I am 36 years old and the mother of five. We
came here to escape the civil war and ethnic violence
in our homeland, Somalia. When we crossed the
border and came to the camp, we thought we had
come to a safe place. Unfortunately, as women
we face danger every day here when we go to the
scrubland just outside the camp to gather the
wood we need for our cooking fires.
You may imagine that because we are in Africa
there are wild animals outside the camp waiting
to pounce and devour us. But it is men, bandits
who followed us from Somalia, who wait for us.
They know that the women will leave camp to gather
firewood and each day at least one woman is raped.
If we could stop going for the wood, we would
gladly do so.
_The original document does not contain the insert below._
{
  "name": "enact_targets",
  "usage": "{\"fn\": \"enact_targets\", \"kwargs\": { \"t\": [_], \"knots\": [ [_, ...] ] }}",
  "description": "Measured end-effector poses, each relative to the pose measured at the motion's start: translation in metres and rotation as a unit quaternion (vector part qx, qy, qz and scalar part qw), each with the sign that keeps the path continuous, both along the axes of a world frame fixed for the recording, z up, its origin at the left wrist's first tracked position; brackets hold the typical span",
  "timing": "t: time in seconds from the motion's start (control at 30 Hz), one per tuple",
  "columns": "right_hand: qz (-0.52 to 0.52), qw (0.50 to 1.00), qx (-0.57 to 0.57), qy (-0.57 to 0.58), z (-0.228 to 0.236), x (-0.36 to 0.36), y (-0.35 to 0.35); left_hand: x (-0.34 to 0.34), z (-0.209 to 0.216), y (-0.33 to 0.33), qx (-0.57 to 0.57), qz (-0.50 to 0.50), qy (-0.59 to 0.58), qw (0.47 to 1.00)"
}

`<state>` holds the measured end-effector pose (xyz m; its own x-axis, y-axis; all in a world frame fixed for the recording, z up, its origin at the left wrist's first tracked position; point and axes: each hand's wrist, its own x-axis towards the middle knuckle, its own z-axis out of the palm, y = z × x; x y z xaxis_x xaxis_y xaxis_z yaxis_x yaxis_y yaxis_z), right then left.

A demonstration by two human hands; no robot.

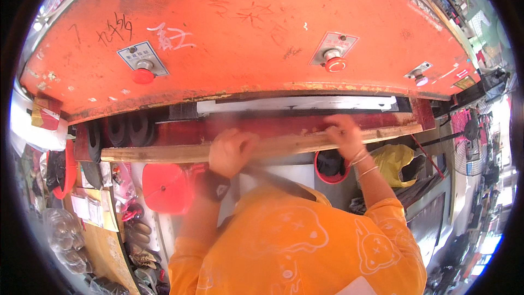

A few lucky ones don’t have
to go out because their husbands have enough money
to buy their family’s wood in camp. Most
of us, though, cannot afford this. Since cooking
is a big part of our daily family responsibility,
we go out to gather the wood we need. If we manage
to gather extra wood, we can trade it for fruit,
vegetables, and even some meat to supplement the
flour and dry food the UNHCR gives us. This extra
food is especially important for children and
breast-feeding mothers. So, every day we put our
daughters and ourselves in danger of rape. And
every day, at least one woman or girl comes back
to camp the victim of those bandits.
In some parts of the world, I understand there
are places for women to go to report their rapes
and to get help. Here, we have to help each other,
so some of us women got together to see what we
could do. If we know someone has been attacked,
we encourage them to seek medical attention and
to file a police report. Usually they are reluctant
to talk about their rapes, but knowing that they
have our support seems to help a little.
Rape is our most pressing and difficult concern,
but some of our problems could be solved quite
easily. We’d like the donors, already generous,
to understand this. Many of us mothers never sleep
well because we spend much of the night trying
to keep the mosquitoes from biting our children.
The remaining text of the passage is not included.